An "Extensible Datum type" is a data pattern that allows for recursive common objects to be defined which match Extensible Data types which are denoted within the Echo API document. Here is a snippet from the PostEvent Endpoint document which shows the pattern.

 "data": [{
            "childData": [],
            "datatypeId": "41810",
            "value": "Luke"
        }, {
            "childData": [],
            "datatypeId": "41811",
            "value": "Taylor"
        }, {
            "childData": [{
                "childData": [],
                "datatypeId": "41828",
                "value": "24"
            }, {
                "childData": [],
                "datatypeId": "41831",
                "value": "An abandoned microwave"
            }, {
                "childData": [],
                "datatypeId": "41829",
                "value": "1"
            "datatypeId": "41827",
            "value": "Microwave"
        }, {
            "childData": [],
            "datatypeId": "41813",
            "value": ""
        }, {
            "childData": [],
            "datatypeId": "41839",
            "value": "50.00"
"data" is an array of extensible datums which follow the following pattern:

"datattypeId" <string> - This is the identifier telling the Echo system what this abstract data actually matches. These are dictated by the environment setup, but an example above is the id "41810" which is the "Forename" data type id. This lets the system know what the values context is.

"value" <string> - This is the actual value that you wish to map to the datatypeId into the system. The pattern of this entirely depends on the data type this is being mapped to which is setup within the system per service.

"childData" <array> - This is an array of extensible datums which lets you set sub-category data where applicable. The above example shows a Bulky Waste request where I've asked for a Microwave to be picked up, there is only 1 of them, it has the description of "An abandoned microwave" and the identifier of that item type within the system is "24".

Additional Response data

As with many external services, there can be concerns regarding response times which is why a fixed max timeout is set. In Echo Veolia's case, we are also adding additional overhead by converting the request and response elements to and from SOAP/XML, when the appropriate setting or parameter is set. To help transparency, each integration Endpoint tracks the time taken to convert as well as the time taken for the service to respond.

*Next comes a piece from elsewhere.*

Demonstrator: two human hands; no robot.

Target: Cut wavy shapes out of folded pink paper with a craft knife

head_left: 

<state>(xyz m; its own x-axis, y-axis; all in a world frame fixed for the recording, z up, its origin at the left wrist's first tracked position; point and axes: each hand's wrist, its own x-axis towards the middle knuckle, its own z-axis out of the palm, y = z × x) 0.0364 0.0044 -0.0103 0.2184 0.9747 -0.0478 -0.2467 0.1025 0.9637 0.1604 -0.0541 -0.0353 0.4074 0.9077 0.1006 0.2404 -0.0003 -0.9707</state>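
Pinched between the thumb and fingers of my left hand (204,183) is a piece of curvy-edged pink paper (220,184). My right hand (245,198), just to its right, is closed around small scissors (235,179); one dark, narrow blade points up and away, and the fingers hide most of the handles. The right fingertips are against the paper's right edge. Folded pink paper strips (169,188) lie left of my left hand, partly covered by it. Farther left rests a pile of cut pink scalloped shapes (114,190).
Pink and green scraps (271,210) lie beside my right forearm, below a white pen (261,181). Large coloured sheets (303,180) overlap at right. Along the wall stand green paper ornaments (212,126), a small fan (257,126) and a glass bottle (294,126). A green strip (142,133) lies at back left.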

This data is returned as part of any request into the integration.

Note - This is a particularly large search query made by the GetEventsForObject Endpoint with unflattering parameters given and is not indicative of normal speeds but helps demonstrate the differing times being displayed.


    "objectRef": {
        "type": "PointAddress",
        "value": [6599297],
        "key": "Id"
    "debug": false,
    "query": {
        "from": "1970-01-01T00:00:00.000+01:00"

Response - Data removed

    "success": true,
    "technology": "SOAP",
    "apiTime": 4303,
    "totalTime": 4460

"success" <boolean> - This is a standard boolean to notify the consumer as to whether we consider the request "successful", if not there will be an errors array with further details.

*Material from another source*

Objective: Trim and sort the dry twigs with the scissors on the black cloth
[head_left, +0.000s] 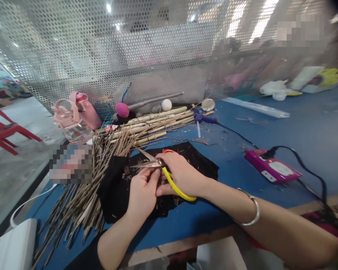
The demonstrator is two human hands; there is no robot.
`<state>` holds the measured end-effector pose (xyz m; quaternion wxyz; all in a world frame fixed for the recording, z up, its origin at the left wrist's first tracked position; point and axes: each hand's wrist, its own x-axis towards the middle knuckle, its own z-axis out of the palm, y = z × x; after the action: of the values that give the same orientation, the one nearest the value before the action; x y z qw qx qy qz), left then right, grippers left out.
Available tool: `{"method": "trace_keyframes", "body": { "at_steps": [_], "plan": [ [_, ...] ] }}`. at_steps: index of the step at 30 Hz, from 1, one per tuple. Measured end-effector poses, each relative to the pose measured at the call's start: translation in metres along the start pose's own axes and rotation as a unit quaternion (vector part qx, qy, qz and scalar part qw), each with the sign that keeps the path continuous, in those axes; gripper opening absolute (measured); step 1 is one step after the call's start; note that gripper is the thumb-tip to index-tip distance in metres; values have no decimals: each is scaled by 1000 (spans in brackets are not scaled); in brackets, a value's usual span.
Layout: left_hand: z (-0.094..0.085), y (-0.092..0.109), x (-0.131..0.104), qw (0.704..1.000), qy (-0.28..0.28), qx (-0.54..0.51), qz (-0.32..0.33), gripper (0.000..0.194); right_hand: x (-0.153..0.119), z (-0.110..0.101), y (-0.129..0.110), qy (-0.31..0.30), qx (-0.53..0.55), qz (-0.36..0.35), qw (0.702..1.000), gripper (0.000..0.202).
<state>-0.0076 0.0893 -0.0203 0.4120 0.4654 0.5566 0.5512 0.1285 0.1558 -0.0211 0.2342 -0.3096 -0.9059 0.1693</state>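
Observation:
My right hand (180,170) grips a pair of scissors (149,164) by their yellow and red handles, the blades parted and pointing left. Just below the blades, my left hand (145,189) is closed with thumb and finger pinched together; whatever it pinches is too small or hidden to make out. Both hands are close together over a black cloth (115,195) strewn with small brown plant scraps. A heap of thin dry stalks (84,202) lies left of the cloth, partly against its edge.
Thicker bamboo sticks (157,119) lie behind the cloth, beside a blue glue gun (204,118). A purple power strip (272,167) with a black cable sits at right. Pink bottles (87,112) stand at back left, a white power bank (14,243) front left. A perforated metal screen (157,56) closes the back.

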Motion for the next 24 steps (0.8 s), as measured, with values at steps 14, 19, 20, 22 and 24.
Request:
{"method": "trace_keyframes", "body": {
  "at_steps": [14, 19, 20, 22, 24],
  "plan": [
    [-3, -5, -3, 998, 3, 55, 5, 22, 2, -5, 0, -28, 8, 20, 999, 73],
    [-4, -6, -1, 999, -1, 45, 6, 21, 3, -5, 0, -29, 19, 33, 999, 59],
    [-5, -6, -1, 999, 2, 46, 11, 21, 3, -5, 0, -30, 22, 38, 999, 56],
    [-6, -7, 0, 999, 9, 44, 20, 21, 3, -6, 0, -35, 23, 49, 998, 50],
    [-6, -9, 1, 999, 13, 30, 15, 21, 3, -6, 1, -39, 16, 49, 998, 51]
  ]
}}
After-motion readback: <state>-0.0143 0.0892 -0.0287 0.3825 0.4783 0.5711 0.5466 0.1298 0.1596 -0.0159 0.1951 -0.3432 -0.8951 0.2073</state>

"technology" <string> - This will either be  SOAP or JSON.

"apiTime" <number> - The time, in milliseconds, it took to query the service and receive its response.

"totalTime" <number> - The total time, in milliseconds, it took to complete all aspects of the query. This will include converting to and from a SOAP schema if set.

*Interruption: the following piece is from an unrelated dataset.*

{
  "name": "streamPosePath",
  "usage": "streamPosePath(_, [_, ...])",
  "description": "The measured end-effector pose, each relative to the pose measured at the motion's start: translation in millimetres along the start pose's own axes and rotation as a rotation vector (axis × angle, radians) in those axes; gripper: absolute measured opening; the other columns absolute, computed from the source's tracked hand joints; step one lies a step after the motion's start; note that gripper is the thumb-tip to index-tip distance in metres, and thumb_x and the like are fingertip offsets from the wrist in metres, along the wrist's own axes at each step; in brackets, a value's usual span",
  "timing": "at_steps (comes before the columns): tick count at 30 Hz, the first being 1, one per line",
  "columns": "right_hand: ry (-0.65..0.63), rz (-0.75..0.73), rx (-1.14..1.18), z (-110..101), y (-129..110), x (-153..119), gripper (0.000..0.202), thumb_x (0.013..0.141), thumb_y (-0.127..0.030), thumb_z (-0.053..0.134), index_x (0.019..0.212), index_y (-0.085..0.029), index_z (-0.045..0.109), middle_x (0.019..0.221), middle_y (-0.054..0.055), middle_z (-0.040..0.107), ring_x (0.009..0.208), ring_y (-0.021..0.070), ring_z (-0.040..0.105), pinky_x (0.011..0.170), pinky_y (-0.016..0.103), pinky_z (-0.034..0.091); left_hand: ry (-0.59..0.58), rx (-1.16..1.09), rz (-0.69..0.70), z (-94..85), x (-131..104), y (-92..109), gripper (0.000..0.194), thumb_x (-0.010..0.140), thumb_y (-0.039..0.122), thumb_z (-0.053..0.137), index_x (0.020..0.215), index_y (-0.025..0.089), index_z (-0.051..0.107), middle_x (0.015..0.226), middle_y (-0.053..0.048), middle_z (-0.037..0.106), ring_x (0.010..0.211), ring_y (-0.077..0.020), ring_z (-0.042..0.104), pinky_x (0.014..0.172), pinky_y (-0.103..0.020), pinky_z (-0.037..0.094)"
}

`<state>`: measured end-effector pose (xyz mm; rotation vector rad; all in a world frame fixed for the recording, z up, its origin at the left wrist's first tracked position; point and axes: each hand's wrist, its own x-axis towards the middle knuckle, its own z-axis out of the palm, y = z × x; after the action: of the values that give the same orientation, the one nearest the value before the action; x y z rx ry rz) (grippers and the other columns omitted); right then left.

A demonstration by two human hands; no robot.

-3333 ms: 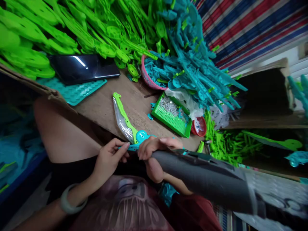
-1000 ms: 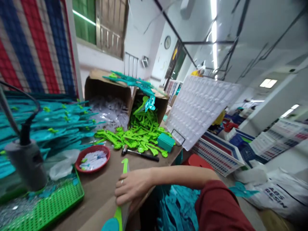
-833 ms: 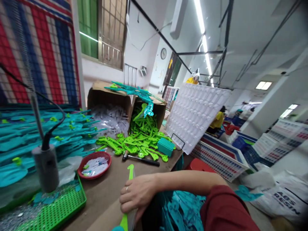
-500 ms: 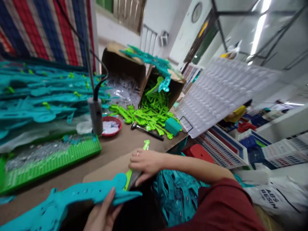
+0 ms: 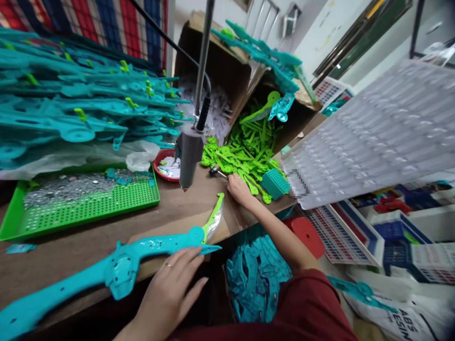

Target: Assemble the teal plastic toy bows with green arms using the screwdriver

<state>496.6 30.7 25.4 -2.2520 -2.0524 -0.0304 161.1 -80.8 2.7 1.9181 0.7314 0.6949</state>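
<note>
A long teal plastic part point(image 5: 156, 246) lies along the table's front edge, with a lime green and clear blade-like piece point(image 5: 214, 218) at its right end. My left hand point(image 5: 174, 279) rests on the teal part near that end, fingers spread. At the hammer point(image 5: 215, 171), beside the lime green pieces point(image 5: 231, 158), my right hand point(image 5: 240, 188) has its fingers closed around the handle. Above the table hangs a grey cylindrical tool point(image 5: 191, 156).
A green tray point(image 5: 88, 213) of small metal bits and a red basket point(image 5: 163, 176) stand at the left. Teal parts point(image 5: 71, 113) pile behind them. Cardboard boxes point(image 5: 216, 52) stand at the back, a teal basket point(image 5: 275, 184) right. Below are more teal parts point(image 5: 256, 279).
My right hand has left the green piece and moved up and right to the hammer handle. My left hand now lies on top of the teal part. The view has shifted.
</note>
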Motion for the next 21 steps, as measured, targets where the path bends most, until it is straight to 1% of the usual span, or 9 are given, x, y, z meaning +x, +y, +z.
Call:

From the above example we can see that it took 4.3 seconds to retrieve a large data set from the service and ~150ms to convert the request and response data into the JSON schema we expect. This is one of the largest and most expensive of the available Integration Points, data wise, but these metrics can be useful when the service is under load to determine if the GOSS integration aspects are being ill-performant or if the service is struggling.